> Exercise brief
Give back exactly the first lines of the entries below, through the line with "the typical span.".

> Data shown

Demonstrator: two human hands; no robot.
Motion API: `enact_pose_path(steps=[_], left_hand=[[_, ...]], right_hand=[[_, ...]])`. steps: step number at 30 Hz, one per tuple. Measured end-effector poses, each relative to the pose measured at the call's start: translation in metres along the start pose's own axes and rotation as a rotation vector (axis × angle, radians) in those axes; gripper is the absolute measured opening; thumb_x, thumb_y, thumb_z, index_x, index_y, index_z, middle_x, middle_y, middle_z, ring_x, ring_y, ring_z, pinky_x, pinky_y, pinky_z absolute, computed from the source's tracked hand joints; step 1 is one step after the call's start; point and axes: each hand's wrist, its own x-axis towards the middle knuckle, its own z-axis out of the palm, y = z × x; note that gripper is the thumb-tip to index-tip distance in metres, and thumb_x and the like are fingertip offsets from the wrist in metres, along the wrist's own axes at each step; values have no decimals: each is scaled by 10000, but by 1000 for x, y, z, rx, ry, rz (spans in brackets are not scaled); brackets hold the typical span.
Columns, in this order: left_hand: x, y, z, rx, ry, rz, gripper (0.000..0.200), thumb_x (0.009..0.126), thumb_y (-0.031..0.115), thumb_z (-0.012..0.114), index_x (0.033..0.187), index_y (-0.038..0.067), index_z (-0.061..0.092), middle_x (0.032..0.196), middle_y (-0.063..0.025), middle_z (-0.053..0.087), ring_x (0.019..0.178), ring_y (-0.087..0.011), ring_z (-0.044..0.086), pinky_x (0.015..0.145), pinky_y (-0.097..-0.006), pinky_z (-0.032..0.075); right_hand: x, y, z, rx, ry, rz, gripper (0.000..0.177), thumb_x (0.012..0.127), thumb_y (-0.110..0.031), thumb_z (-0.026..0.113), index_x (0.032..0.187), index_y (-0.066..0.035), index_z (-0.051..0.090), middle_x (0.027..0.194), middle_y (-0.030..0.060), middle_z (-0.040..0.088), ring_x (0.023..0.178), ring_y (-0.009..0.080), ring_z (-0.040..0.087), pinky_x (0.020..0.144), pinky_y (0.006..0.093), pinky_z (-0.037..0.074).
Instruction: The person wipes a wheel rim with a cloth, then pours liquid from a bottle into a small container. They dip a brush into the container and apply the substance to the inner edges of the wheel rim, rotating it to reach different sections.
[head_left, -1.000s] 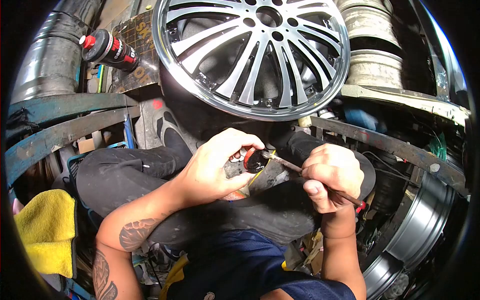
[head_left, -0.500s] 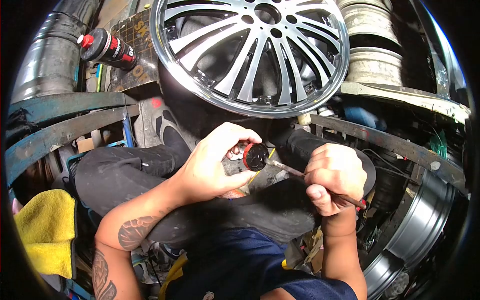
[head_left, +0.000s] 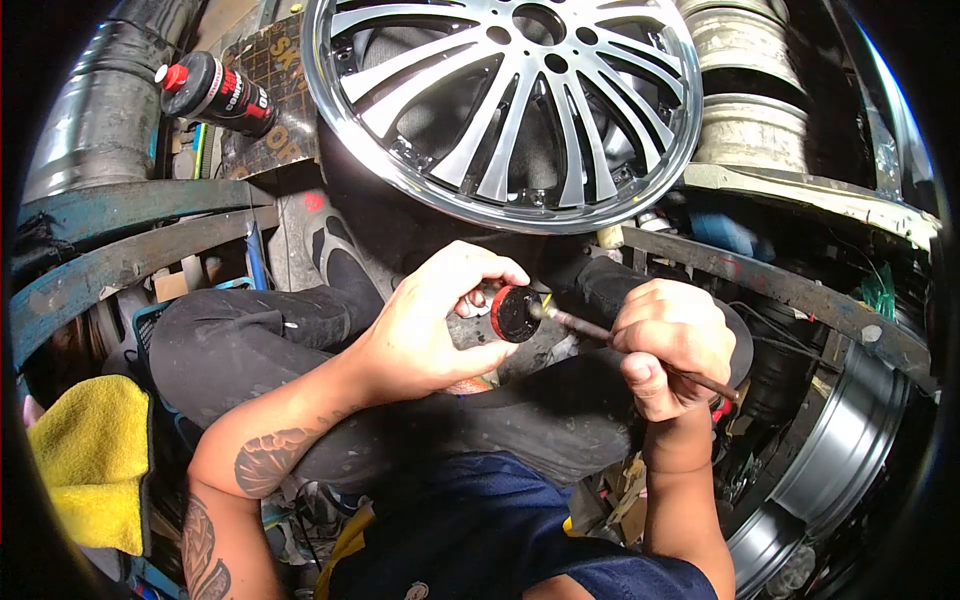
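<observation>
the left hand (head_left: 425,330) pinches a small, round, red-rimmed black cap (head_left: 516,315) by its edge over a dark-trousered lap (head_left: 480,425), apparently to leave its face free; the right hand (head_left: 672,345) grips a brown stick-like tool (head_left: 585,327), tip at that face, seemingly for control; beyond lies a silver-and-black multi-spoke metal wheel (head_left: 511,120); scuffed metal rails (head_left: 140,206) flank the lap amid clutter.

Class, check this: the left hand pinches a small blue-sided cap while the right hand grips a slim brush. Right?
The colour is wrong: the head view shows a small cap with a red side. The left hand does pinch it while the right hand grips a slim brush.
</observation>
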Motion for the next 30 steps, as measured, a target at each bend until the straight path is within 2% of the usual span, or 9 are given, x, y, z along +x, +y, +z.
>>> enact_pose_path(steps=[8,11,14,18,22,26,30], left_hand=[[0,-2,0,7,-9,37,510,709,95,771,1196,71,622,1086,-76,583,868,-168,545,801,-297,479],[-1,-1,0,7,-11,25,509,709,94,770,1196,73,624,1093,-80,585,872,-169,546,799,-297,480],[0,-1,1,5,2,30,511,708,91,774,1196,72,623,1098,-83,587,873,-171,547,796,-298,483],[0,0,-2,22,-39,19,517,716,72,805,1200,49,624,1149,-60,583,945,-139,557,804,-279,470],[0,0,-1,16,-33,30,517,715,69,806,1199,50,624,1149,-60,582,943,-138,557,800,-279,471],[-1,-1,0,10,-26,34,518,714,71,806,1199,52,625,1148,-59,580,944,-140,557,798,-280,471],[0,0,-1,7,-43,35,515,714,70,804,1197,53,626,1144,-58,579,947,-140,561,800,-280,471]], right_hand=[[-1,-2,0,160,4,64,154,812,-132,773,772,-21,674,627,67,607,549,242,609,565,340,518],[0,-2,1,137,29,56,142,808,-122,768,770,-23,675,628,68,608,555,239,615,566,340,519],[2,-1,0,129,-35,40,129,800,-106,768,766,-25,674,627,66,607,556,236,616,561,341,516],[-1,-1,-1,-51,26,21,146,780,-122,799,768,-39,679,643,55,610,551,233,612,561,343,513],[1,-5,-3,29,-112,-16,174,767,-166,817,778,-58,682,657,47,612,549,230,605,568,348,516],[2,-4,0,-51,-44,-22,181,770,-167,812,768,-48,676,649,51,608,548,232,602,557,338,505],[2,-2,-3,106,-98,21,159,785,-135,789,732,-36,677,637,58,610,533,225,600,559,334,512]])
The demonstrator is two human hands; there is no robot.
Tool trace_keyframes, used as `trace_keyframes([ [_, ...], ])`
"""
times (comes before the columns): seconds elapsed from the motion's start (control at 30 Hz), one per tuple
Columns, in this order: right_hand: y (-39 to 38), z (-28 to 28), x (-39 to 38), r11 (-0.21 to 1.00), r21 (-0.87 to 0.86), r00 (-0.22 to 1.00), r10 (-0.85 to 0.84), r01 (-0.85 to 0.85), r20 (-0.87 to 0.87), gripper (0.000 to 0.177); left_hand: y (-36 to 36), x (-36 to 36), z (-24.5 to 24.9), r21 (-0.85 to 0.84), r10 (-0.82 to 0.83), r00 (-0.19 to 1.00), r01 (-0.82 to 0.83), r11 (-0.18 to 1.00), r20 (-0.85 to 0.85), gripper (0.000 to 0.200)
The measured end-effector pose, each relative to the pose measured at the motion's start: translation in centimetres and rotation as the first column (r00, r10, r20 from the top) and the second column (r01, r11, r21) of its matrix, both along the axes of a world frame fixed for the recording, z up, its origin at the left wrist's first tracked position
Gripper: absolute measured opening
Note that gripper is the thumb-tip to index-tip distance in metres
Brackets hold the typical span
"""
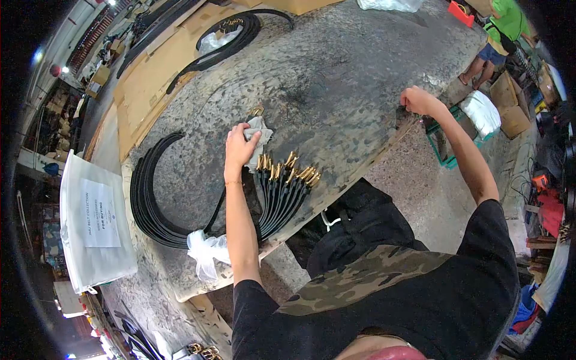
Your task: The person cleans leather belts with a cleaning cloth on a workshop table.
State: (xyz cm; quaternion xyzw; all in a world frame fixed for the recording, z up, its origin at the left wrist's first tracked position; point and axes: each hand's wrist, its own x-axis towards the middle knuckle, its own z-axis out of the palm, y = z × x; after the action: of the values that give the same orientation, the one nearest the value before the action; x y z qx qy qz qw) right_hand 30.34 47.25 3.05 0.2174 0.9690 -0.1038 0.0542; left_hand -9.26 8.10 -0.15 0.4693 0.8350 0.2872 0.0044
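My left hand is closed on a crumpled grey cloth on the worktable. A gold buckle shows just beyond the cloth; how the two touch is hard to see. Close by, a fan of black belts with gold buckles runs toward the table's near edge. More black belts curve in a bundle to the left, by a piece of white plastic wrap. My right hand is stretched out to the table's right edge, fingers curled together; whatever they hold is hidden.
The worktable has a dark, worn top. Coiled belts lie on cardboard at the back. A white labelled package stands at left. Beyond the right edge are a green crate, a cardboard box and another person.
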Motion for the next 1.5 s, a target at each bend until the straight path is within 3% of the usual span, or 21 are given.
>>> trace_keyframes([
  [0.1, -0.7, 0.7, -0.2, 0.995, -0.052, 0.996, -0.081, 0.082, 0.024, 0.021, 0.0, 0.1, 0.0, -0.004, 0.010, 1.000, -0.010, 1.000, 0.008, 0.044],
  [0.23, -0.8, 1.5, -0.2, 0.998, -0.034, 0.997, -0.045, 0.048, 0.058, 0.022, 0.0, 0.2, 0.3, -0.022, 0.022, 1.000, -0.022, 1.000, 0.019, 0.043],
  [0.43, -1.2, 2.1, 0.8, 1.000, 0.010, 0.991, -0.006, 0.007, -0.133, 0.022, -0.1, -0.2, -0.3, 0.013, 0.009, 1.000, -0.009, 1.000, 0.025, 0.037],
  [0.5, -2.1, 2.4, 0.6, 0.985, 0.166, 0.949, 0.099, -0.050, -0.300, 0.018, -0.5, -1.7, -1.0, -0.018, -0.112, 0.991, 0.111, 0.994, -0.069, 0.028],
  [0.57, -5.5, 3.7, -0.4, 0.996, -0.072, 0.907, -0.077, 0.052, -0.415, 0.014, -0.3, -1.1, -0.3, 0.023, -0.193, 0.978, 0.195, 0.980, -0.073, 0.023],
  [0.63, -8.6, 2.0, -1.8, 0.963, -0.265, 0.794, -0.198, 0.049, -0.574, 0.013, 0.0, -0.5, 0.7, 0.099, -0.213, 0.977, 0.212, 0.972, -0.001, 0.020],
  [0.73, -15.1, -1.4, -4.7, 0.896, -0.427, 0.681, -0.239, -0.119, -0.692, 0.010, 0.7, 0.7, 2.6, 0.559, 0.089, 0.996, -0.056, 0.827, -0.032, 0.019],
  [0.8, -19.6, -4.0, -6.7, 0.799, -0.589, 0.668, -0.375, -0.119, -0.643, 0.010, 0.9, 1.2, 4.3, 0.700, 0.231, 0.971, -0.203, 0.685, 0.055, 0.019],
  [0.83, -21.5, -4.7, -7.6, 0.752, -0.654, 0.683, -0.439, -0.075, -0.583, 0.010, 1.1, 1.1, 4.3, 0.752, 0.250, 0.967, -0.192, 0.631, 0.038, 0.018],
  [0.87, -22.4, -5.1, -8.4, 0.953, -0.268, 0.598, -0.133, -0.143, -0.791, 0.011, 2.0, 1.1, 4.6, 0.750, 0.249, 0.968, -0.182, 0.635, 0.024, 0.018],
  [0.97, -23.0, -4.2, -8.5, 0.980, -0.121, 0.624, 0.003, -0.157, -0.782, 0.010, 5.3, 3.5, 5.3, 0.719, 0.178, 0.979, -0.055, 0.693, -0.096, 0.019],
  [1.03, -22.4, -4.4, -8.4, 0.909, -0.406, 0.673, -0.242, -0.094, -0.699, 0.020, 8.5, 6.4, 7.5, 0.711, 0.050, 0.992, 0.045, 0.701, -0.112, 0.020],
  [1.07, -22.6, -4.3, -8.4, 0.911, -0.399, 0.673, -0.232, -0.102, -0.702, 0.020, 10.0, 8.0, 8.0, 0.715, -0.025, 0.994, 0.095, 0.692, -0.108, 0.021],
  [1.13, -22.2, -4.0, -8.1, 0.732, -0.676, 0.622, -0.492, -0.082, -0.609, 0.042, 12.4, 11.5, 8.1, 0.690, -0.207, 0.973, 0.221, 0.690, -0.104, 0.020],
  [1.17, -21.5, -4.8, -7.8, 0.633, -0.756, 0.587, -0.553, -0.165, -0.591, 0.062, 13.1, 12.9, 7.6, 0.605, -0.346, 0.937, 0.309, 0.734, -0.059, 0.021],
  [1.2, -20.7, -5.4, -7.5, 0.645, -0.745, 0.593, -0.538, -0.167, -0.599, 0.062, 13.5, 14.0, 6.9, 0.517, -0.470, 0.883, 0.402, 0.756, 0.001, 0.021],
  [1.27, -19.3, -7.5, -7.4, 0.501, -0.843, 0.432, -0.728, -0.194, -0.532, 0.068, 13.4, 15.9, 5.3, 0.420, -0.633, 0.769, 0.547, 0.725, 0.091, 0.028],
  [1.3, -16.9, -13.7, -5.6, 0.806, -0.590, 0.510, -0.530, 0.054, -0.678, 0.068, 12.9, 16.9, 4.8, 0.425, -0.650, 0.755, 0.562, 0.710, 0.088, 0.032],
  [1.33, -16.7, -13.2, -5.4, 0.813, -0.581, 0.510, -0.517, 0.041, -0.687, 0.068, 11.9, 17.5, 4.6, 0.428, -0.665, 0.742, 0.576, 0.697, 0.085, 0.036],
  [1.4, -16.8, -11.9, -5.7, 0.615, -0.783, 0.571, -0.610, -0.098, -0.550, 0.065, 9.3, 16.5, 6.0, 0.405, -0.647, 0.760, 0.573, 0.713, 0.063, 0.046],
  [1.5, -16.9, -11.7, -6.4, 0.516, -0.857, 0.506, -0.736, -0.010, -0.449, 0.060, 4.9, 11.8, 8.0, 0.202, -0.228, 0.973, 0.229, 0.952, -0.030, 0.051],
])
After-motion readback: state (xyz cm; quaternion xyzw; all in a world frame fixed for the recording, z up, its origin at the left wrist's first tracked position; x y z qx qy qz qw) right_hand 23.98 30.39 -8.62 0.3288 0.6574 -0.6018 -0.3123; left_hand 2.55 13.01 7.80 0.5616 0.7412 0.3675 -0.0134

> Solution to the exercise
Demonstrator: two human hands; no robot.
Motion API: `enact_pose_path(steps=[_], left_hand=[[_, ...]], right_hand=[[_, ...]])`. steps: step number at 30 Hz, one per tuple. Measured end-effector poses, each relative to the pose measured at the call's start: translation in metres along the start pose's own axes and rotation as a rotation vector (axis × angle, radians) in those axes; gripper is the absolute measured opening; thumb_x, thumb_y, thumb_z, index_x, index_y, index_z, middle_x, middle_y, middle_z, ring_x, ring_y, ring_z, pinky_x, pinky_y, pinky_z absolute, computed from the source's tracked hand joints; step 1 is one step after the call's start; point and axes: each hand's wrist, its own x-axis towards the middle knuckle, its own z-axis out of the palm, y = z × x; note that gripper is the thumb-tip to index-tip distance in metres, and thumb_x and the like are fingertip offsets from the wrist in metres, along the wrist's own axes at each step; values have no decimals: each is scaled by 10000, but by 1000 for x, y, z, rx, ry, rz (spans in brackets are not scaled); brackets hold the typical span.

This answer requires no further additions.